START Information shown

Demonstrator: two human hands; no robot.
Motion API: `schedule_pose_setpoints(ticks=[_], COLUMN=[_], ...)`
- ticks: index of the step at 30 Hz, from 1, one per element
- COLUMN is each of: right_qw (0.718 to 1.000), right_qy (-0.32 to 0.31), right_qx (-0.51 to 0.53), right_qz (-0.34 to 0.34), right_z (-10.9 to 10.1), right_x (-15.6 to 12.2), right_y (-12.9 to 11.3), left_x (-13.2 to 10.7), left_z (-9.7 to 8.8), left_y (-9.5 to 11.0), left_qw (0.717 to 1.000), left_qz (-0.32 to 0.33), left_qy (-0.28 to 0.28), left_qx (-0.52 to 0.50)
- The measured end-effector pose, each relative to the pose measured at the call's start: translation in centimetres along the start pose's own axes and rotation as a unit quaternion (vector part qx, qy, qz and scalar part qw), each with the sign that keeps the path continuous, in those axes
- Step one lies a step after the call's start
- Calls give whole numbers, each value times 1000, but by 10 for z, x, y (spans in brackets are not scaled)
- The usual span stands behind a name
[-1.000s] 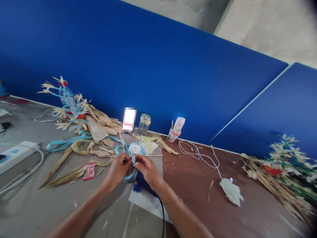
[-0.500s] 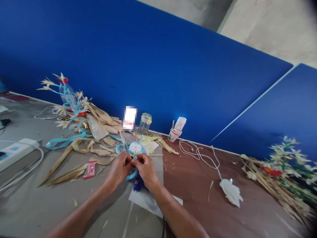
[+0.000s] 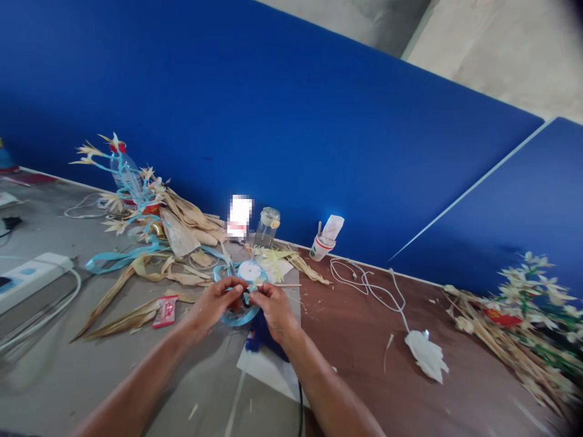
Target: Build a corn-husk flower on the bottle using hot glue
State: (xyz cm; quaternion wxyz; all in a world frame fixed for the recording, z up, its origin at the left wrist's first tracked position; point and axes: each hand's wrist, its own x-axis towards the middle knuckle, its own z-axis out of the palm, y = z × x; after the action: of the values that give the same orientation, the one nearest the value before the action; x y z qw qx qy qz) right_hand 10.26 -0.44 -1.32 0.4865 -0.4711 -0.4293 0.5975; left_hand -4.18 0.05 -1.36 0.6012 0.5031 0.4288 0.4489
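Note:
My left hand [image 3: 212, 304] and my right hand [image 3: 274, 309] meet over the table, fingertips pinched together on a light blue ribbon [image 3: 237, 317] that loops below them. A white ribbon spool [image 3: 250, 271] lies just beyond the fingers. Under my right wrist lies a dark blue glue gun [image 3: 259, 338] with a black cord, resting on a white sheet [image 3: 268, 368].
Dried husk leaves [image 3: 182, 226] and blue ribbon pile up at the left near a plastic bottle [image 3: 124, 173]. A glass jar [image 3: 265, 227], a paper cup [image 3: 321, 246], a white cable [image 3: 364, 280], a power strip [image 3: 27, 280] and a bundle of straw flowers [image 3: 519, 315] lie around. A blue partition [image 3: 282, 121] stands behind.
Both hands have moved slightly away from me, and the ribbon loop under the fingers has grown wider. The view has shifted a little.

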Motion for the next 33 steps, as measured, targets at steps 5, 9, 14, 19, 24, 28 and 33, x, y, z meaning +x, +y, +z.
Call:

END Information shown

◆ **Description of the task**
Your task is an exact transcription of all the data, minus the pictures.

◆ **Task response**
Demonstrator: two human hands; no robot.
Motion API: `schedule_pose_setpoints(ticks=[_], COLUMN=[_], ...)`
- ticks: index of the step at 30 Hz, from 1, one per element
- COLUMN is each of: right_qw (0.718 to 1.000), right_qy (-0.32 to 0.31), right_qx (-0.51 to 0.53), right_qz (-0.34 to 0.34), right_z (-10.9 to 10.1), right_x (-15.6 to 12.2), right_y (-12.9 to 11.3), left_x (-13.2 to 10.7), left_z (-9.7 to 8.8), left_y (-9.5 to 11.0), left_qw (0.717 to 1.000), left_qz (-0.32 to 0.33), left_qy (-0.28 to 0.28), left_qx (-0.52 to 0.50)
- The measured end-effector pose, each relative to the pose measured at the call's start: translation in centimetres along the start pose's own axes and rotation as a unit quaternion (vector part qx, qy, qz and scalar part qw), each with the sign that keeps the path continuous, in those axes
- Step one lies a step after the call's start
- Calls give whole numbers, each value times 1000, but by 10 for z, x, y (spans in brackets are not scaled)
- The usual span stands behind a name
[-1.000s] 
[-0.500s] 
[+0.000s] 
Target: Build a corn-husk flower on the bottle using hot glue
State: (xyz cm; quaternion wxyz; all in a world frame fixed for the recording, z up, its origin at the left wrist's first tracked position; point and axes: each hand's wrist, its own x-axis towards the middle knuckle, its own z-axis out of the palm, y = z × x; after the action: of the values that give the same orientation, the one nearest the value before the action; x y z qw qx qy qz) right_hand 10.26 -0.44 -1.32 0.4865 -0.4711 -0.4293 0.5975; left_hand -4.18 0.05 -1.36 0.6012 0.5031 0.4288 0.4489
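Note:
My left hand [image 3: 212, 304] and my right hand [image 3: 274, 309] meet over the table, fingertips pinched together on a light blue ribbon [image 3: 237, 317] that loops below them. A white ribbon spool [image 3: 250, 271] lies just beyond the fingers. Under my right wrist lies a dark blue glue gun [image 3: 259, 338] with a black cord, resting on a white sheet [image 3: 268, 368].
Dried husk leaves [image 3: 182, 226] and blue ribbon pile up at the left near a plastic bottle [image 3: 124, 173]. A glass jar [image 3: 265, 227], a paper cup [image 3: 321, 246], a white cable [image 3: 364, 280], a power strip [image 3: 27, 280] and a bundle of straw flowers [image 3: 519, 315] lie around. A blue partition [image 3: 282, 121] stands behind.
Both hands have moved slightly away from me, and the ribbon loop under the fingers has grown wider. The view has shifted a little.
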
Motion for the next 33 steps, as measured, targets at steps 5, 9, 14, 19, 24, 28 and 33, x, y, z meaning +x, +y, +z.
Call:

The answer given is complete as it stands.